Shown in studies at Tuffs University to benefit both short-term memory and coordination, blueberries pack quite a punch in a tiny blue package.[2]

When compared to other fruits and veggies, blueberries were found to have the highest amount of antioxidants (especially flavonoids), but strawberries, raspberries, and blackberries are also full of brain benefits.

3. Tomatoes

Tomatoes are packed full of the antioxidant lycopene, which has shown to help protect against free-radical damage most notably seen in dementia patients.

4. Broccoli

While all green veggies are important and rich in antioxidants and vitamin C, broccoli is a superfood even among these healthy choices.

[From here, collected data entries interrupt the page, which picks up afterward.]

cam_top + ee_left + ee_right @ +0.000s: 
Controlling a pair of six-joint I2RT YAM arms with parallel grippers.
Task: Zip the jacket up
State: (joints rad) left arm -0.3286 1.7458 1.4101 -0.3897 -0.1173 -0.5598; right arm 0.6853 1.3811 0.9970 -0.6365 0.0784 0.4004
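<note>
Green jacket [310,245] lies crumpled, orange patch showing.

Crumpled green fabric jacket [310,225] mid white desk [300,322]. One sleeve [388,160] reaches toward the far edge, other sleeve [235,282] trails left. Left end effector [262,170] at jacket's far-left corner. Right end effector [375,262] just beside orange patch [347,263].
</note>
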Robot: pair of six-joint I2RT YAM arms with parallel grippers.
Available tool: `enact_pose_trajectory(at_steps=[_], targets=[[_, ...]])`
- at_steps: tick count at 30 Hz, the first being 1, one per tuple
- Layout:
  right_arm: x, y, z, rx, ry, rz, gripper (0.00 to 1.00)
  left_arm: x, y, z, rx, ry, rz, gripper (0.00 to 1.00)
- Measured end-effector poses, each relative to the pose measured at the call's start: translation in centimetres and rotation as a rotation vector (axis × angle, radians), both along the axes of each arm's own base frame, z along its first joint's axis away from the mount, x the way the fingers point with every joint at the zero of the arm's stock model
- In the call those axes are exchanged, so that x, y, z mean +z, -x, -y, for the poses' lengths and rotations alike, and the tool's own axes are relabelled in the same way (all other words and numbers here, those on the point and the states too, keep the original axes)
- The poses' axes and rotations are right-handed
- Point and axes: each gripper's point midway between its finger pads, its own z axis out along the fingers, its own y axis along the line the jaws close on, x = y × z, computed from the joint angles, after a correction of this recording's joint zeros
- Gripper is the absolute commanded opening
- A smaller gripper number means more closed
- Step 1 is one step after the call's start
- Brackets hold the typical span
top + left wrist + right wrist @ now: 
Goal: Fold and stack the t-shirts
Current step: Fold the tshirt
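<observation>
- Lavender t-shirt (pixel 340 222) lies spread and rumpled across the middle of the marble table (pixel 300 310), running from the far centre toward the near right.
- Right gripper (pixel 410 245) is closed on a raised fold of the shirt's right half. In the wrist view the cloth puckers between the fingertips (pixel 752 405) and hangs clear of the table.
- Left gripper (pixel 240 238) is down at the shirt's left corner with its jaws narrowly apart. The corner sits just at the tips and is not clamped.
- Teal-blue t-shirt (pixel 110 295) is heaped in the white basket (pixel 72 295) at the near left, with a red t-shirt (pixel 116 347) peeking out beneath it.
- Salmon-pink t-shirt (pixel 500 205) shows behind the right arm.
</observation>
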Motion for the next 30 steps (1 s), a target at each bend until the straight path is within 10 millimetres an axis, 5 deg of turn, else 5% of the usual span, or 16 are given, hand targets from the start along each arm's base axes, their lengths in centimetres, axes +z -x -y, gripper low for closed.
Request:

Since your brain uses so much fuel (it’s only 3% of your body weight but uses up to 17% of your energy), it is more vulnerable to free-radical damage and antioxidants help eliminate this threat.

Broccoli is packed full of antioxidants, is well-known as a powerful cancer fighter and is also full of vitamin K, which is known to enhance cognitive function.

5. Foods Rich in Essential Fatty Acids

Your brain is the fattest organ (not counting the skin) in the human body, and is composed of 60% fat. That means that your brain needs essential fatty acids like DHA and EPA to repair and build up synapses associated with memory.

The body does not naturally produce essential fatty acids so we must get them in our diet.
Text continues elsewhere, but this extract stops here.